Today, Trump unveiled sweeping new restrictions designed to narrow the path to citizenship for legal immigrants—unless they are very wealthy. (Or, rather, his administration did. Trump once again spent the day at the golf course, tweeting.) The proposed rule would create a new interpretation of the "public charge" provision in existing law. In effect, it would bar any legal immigrant from getting a green card if an immigration official thought they might, at any point, use a public assistance program.
In practice, what this means is that legal residents of the United States would need to demonstrate that they had income of 250% the poverty line. For a family of four, that would be $64,375. The median household income in the United States is about $59,000.
In other words, Trump is saying that more than half of American households are "a strain on public resources" who "abuse our nation's public benefit."

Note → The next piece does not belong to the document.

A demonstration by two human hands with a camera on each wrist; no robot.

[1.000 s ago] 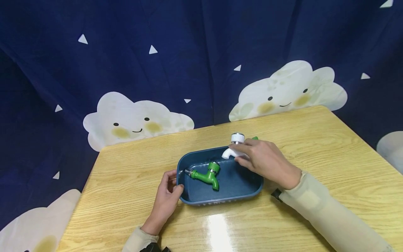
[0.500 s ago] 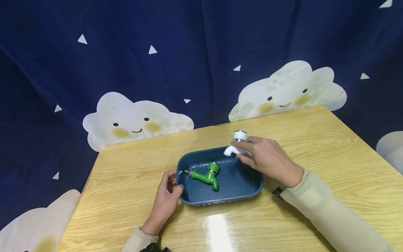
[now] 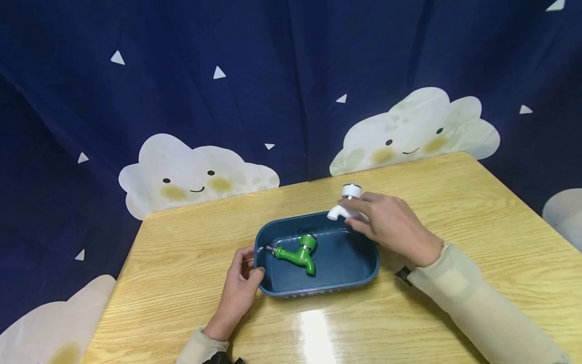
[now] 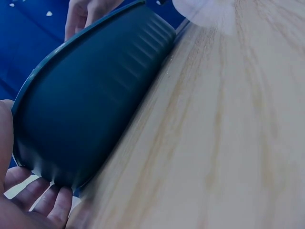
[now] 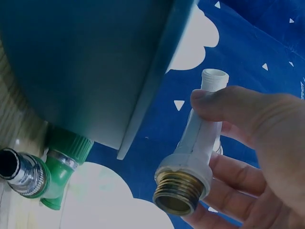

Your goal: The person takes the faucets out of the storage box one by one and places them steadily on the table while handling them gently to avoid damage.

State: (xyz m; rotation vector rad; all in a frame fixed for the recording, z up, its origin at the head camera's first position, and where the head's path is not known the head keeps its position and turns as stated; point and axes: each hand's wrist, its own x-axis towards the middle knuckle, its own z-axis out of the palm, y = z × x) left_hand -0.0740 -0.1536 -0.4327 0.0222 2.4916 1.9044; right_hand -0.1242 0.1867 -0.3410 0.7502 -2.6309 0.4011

As is often the case with Trump, his own family history would be very different if his immigration policies had been in place. His grandfather came to the United States with little more than a change of clothes, no fluency in English, and no immediate prospect of a job. His mother, too, had no money when she came to the United States intending to work as a household servant. (Both relatives came to live with family already established in the U.S., which Trump now calls "chain migration" and is trying to ban.)
Neither of Trump's two foreign-born wives, Ivana Trump and Melania Trump, would have been able to get a green card under these rules either—except for the fact that they married Trump. There's no evidence that during the brief time that they worked as models in the United States, either would have been able to demonstrate a sufficiently secure income. Melania Trump in particular would have had difficulty, since she appears to have worked illegally in the United States.
Why does this matter?
- It's wrong to hold other people's families to higher standards than you hold your own.
- Working- and middle-class Americans might not like Trump suggesting they wouldn't be good enough for the United States if they hadn't been born here.